The problem →
Repeat nothing but the lines below running from the one containing "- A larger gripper" to the one containing "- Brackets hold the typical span". Keep both end lines.

Recorded data →
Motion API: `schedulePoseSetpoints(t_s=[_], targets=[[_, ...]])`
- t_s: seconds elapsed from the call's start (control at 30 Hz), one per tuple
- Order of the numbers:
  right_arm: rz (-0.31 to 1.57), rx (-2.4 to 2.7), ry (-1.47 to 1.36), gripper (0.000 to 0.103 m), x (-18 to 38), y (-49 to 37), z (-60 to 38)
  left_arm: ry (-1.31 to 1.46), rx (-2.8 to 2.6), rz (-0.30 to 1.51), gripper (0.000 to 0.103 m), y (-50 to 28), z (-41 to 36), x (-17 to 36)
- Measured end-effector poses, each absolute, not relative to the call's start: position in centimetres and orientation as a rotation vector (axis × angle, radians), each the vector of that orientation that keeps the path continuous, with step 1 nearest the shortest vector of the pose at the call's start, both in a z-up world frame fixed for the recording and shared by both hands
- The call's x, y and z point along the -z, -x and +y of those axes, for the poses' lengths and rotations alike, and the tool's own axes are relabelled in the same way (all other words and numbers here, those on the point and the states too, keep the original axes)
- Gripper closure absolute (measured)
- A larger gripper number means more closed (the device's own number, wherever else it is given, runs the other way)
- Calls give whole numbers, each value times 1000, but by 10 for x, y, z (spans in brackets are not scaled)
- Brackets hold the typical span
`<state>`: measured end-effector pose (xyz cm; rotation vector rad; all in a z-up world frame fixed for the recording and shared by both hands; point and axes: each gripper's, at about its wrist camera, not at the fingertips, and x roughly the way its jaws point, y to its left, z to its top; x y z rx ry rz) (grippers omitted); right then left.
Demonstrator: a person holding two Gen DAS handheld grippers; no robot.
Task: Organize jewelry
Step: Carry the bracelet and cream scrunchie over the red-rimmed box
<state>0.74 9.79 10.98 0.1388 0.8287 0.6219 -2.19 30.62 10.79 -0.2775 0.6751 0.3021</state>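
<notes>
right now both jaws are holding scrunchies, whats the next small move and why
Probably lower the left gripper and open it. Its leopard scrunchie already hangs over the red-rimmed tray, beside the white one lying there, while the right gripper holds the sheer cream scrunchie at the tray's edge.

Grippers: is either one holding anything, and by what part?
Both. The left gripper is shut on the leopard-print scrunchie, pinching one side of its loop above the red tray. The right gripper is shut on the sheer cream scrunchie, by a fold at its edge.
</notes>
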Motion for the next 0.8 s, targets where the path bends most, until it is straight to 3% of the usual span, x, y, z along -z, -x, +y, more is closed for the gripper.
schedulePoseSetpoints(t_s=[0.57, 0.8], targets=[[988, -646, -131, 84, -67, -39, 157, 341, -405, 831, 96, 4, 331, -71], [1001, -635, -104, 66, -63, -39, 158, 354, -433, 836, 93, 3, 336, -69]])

Output below →
- A larger gripper number means more closed (the device's own number, wherever else it is given, runs the other way)
- Calls give whole numbers, each value times 1000, but by 10 for x, y, z (spans in brackets are not scaled)
- Brackets hold the typical span

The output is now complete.